Knowledge is a firm’s most valuable and fundamental resource (Grant 1996; Wiklund and Shepherd 2003; Vargo and Lusch 2004). However, little attention has been given to its strategic antecedents. In the marketing domain, we are specifically concerned with the following: How do differences in strategy influence a firm’s ability to develop market knowledge capabilities? How does environmental uncertainty interact with strategy to affect the development of market knowledge capabilities? The potential for market knowledge to confer competitive advantages is only realized when such knowledge is effectively applied to business processes such as new product development or technology deployment to generate cost and differentiation advantages. We conceive market knowledge as consisting of three interrelated dimensions: market knowledge routines, market knowledge culture, and market knowledge stores. In this study we develop the logic to tease apart the effects of various strategic firm orientations (customer, competitor, and technology) upon market knowledge under varying conditions of environmental uncertainty (customer, competitor, and technological).
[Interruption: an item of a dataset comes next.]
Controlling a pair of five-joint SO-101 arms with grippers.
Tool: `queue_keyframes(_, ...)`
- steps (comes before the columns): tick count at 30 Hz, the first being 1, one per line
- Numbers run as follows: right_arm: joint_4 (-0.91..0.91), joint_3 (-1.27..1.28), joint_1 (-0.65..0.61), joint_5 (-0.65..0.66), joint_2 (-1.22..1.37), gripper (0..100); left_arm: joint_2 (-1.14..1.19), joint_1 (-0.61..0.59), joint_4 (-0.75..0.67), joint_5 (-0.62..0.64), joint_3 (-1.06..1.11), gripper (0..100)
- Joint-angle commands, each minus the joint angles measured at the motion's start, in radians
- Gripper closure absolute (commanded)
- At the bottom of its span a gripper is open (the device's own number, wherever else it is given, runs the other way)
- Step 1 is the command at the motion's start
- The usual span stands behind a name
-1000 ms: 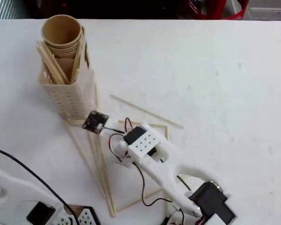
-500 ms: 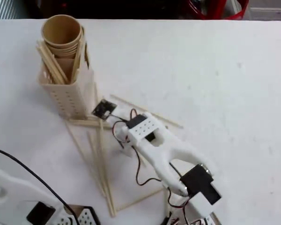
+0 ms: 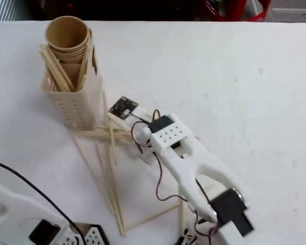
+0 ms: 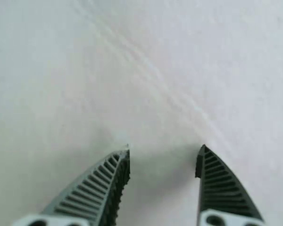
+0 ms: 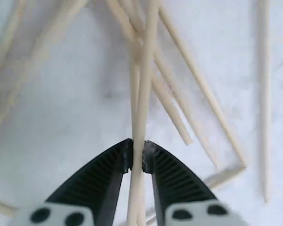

We conducted a key-informant cross-sectional survey of executives drawn from a variety of industries to test our hypotheses. Employing a hierarchical regression approach, we found support for many of our hypotheses, suggesting that strategic orientations provide a good starting point for the study of market knowledge capabilities. We also found that both customer and competitor orientations were positively associated with all dimensions of market knowledge capabilities but technology orientation was only associated with market knowledge culture. This study makes a unique contribution by elucidating the effects of various strategic orientations on the development of a market knowledge capability. Understanding how environmental factors shift managerial priorities for utilizing market knowledge capabilities is extremely insightful as we begin our quest for ways to effectively identify and appropriate value in constantly evolving markets.